Filter the material below down to the lines containing the word "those".

§

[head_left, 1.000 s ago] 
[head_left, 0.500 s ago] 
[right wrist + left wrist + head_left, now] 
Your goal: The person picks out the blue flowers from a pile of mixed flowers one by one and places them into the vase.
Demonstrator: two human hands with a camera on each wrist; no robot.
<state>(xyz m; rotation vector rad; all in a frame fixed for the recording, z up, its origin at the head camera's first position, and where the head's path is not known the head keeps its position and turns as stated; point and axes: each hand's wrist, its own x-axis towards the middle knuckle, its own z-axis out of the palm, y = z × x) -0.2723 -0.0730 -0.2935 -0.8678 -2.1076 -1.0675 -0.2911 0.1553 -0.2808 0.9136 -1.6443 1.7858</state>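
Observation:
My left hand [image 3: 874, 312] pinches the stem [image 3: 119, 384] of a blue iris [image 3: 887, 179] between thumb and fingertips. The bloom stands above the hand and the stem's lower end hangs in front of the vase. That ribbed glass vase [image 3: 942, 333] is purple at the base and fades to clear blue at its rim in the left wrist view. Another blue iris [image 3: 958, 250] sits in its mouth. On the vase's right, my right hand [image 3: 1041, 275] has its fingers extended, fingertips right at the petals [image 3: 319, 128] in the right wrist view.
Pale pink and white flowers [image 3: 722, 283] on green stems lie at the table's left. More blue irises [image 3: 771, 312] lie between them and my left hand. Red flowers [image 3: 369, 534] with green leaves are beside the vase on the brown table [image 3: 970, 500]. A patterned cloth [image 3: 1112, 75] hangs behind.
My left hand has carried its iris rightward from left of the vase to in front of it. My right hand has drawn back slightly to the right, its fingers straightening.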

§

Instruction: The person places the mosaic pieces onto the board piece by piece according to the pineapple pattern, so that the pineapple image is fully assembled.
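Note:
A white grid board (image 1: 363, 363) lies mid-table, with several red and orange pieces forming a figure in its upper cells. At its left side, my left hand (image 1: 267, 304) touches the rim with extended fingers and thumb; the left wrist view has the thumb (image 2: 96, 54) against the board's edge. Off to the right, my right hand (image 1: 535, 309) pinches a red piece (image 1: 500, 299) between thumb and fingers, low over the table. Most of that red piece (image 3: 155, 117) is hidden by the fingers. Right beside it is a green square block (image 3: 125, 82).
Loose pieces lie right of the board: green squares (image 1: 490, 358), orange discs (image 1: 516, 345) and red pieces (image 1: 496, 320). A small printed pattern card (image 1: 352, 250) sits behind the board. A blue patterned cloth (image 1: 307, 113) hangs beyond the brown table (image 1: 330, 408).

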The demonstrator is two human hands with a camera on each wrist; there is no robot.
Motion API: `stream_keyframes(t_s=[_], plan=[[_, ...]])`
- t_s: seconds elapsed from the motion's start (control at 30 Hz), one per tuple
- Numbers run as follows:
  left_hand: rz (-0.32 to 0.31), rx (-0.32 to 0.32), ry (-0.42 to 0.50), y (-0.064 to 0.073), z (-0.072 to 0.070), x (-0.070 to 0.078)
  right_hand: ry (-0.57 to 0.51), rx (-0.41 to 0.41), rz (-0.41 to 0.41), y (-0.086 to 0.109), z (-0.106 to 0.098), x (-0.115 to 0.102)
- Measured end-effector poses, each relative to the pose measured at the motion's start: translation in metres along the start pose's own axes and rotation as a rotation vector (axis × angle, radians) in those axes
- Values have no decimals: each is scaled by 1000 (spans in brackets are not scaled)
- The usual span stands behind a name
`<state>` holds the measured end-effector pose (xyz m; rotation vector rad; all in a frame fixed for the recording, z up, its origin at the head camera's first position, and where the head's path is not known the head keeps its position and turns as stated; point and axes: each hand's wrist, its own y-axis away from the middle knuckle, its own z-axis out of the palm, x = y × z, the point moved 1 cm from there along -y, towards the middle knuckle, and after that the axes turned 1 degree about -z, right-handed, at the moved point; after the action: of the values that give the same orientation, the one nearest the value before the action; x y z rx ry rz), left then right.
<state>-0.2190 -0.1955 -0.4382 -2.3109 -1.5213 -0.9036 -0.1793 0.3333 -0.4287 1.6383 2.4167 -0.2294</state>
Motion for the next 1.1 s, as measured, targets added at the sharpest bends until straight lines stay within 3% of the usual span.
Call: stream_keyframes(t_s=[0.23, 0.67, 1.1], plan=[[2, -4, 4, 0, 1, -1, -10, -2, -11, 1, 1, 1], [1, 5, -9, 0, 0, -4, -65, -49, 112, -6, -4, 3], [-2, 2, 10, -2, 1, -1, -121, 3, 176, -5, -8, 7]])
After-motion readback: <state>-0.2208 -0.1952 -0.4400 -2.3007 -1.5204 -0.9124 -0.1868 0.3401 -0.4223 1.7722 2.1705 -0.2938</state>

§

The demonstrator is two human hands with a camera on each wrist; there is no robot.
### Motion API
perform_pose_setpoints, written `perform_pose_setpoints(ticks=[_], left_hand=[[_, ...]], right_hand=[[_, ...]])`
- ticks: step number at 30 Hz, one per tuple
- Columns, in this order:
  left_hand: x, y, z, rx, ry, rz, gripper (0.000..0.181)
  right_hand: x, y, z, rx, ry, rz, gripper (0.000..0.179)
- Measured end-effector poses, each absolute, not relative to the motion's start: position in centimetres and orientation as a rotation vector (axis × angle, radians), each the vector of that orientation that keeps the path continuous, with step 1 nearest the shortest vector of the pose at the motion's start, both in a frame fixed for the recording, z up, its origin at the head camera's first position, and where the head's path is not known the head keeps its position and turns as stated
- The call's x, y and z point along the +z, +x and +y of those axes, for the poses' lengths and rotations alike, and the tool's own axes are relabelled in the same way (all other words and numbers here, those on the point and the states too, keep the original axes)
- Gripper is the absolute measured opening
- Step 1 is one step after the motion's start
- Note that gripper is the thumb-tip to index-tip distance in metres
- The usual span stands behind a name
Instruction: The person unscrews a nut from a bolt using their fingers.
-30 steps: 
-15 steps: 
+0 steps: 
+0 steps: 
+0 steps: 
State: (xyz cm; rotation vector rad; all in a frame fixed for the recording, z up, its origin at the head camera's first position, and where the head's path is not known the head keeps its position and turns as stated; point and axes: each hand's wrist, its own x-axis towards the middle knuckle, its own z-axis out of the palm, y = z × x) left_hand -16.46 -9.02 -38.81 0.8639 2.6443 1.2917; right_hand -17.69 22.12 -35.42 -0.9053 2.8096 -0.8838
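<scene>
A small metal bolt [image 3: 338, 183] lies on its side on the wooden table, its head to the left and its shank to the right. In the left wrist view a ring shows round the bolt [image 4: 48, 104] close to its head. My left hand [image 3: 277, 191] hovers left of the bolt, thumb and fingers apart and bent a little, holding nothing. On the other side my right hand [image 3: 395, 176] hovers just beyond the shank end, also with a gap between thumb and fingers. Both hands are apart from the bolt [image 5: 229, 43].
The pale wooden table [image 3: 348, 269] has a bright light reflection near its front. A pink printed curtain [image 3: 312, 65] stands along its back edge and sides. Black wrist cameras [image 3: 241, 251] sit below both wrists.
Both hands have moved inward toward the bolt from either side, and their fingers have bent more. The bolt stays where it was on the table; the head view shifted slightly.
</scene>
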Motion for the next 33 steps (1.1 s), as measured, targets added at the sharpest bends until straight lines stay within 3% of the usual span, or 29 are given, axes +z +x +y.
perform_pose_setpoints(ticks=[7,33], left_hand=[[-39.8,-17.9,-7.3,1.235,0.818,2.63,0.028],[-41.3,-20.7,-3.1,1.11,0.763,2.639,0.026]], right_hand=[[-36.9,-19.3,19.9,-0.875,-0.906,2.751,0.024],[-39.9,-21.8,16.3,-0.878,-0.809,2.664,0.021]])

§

- SOLUTION TO THIS TASK:
- Measured end-effector poses, each relative to the pose measured at the motion's start: translation in metres along the start pose's own axes and rotation as a rotation vector (axis × angle, radians) in those axes
- The call's x, y and z point along the +z, +x and +y of those axes, for the poses' lengths and rotations alike, and the tool's own axes are relabelled in the same way (all other words and numbers here, those on the point and the states too, keep the original axes)

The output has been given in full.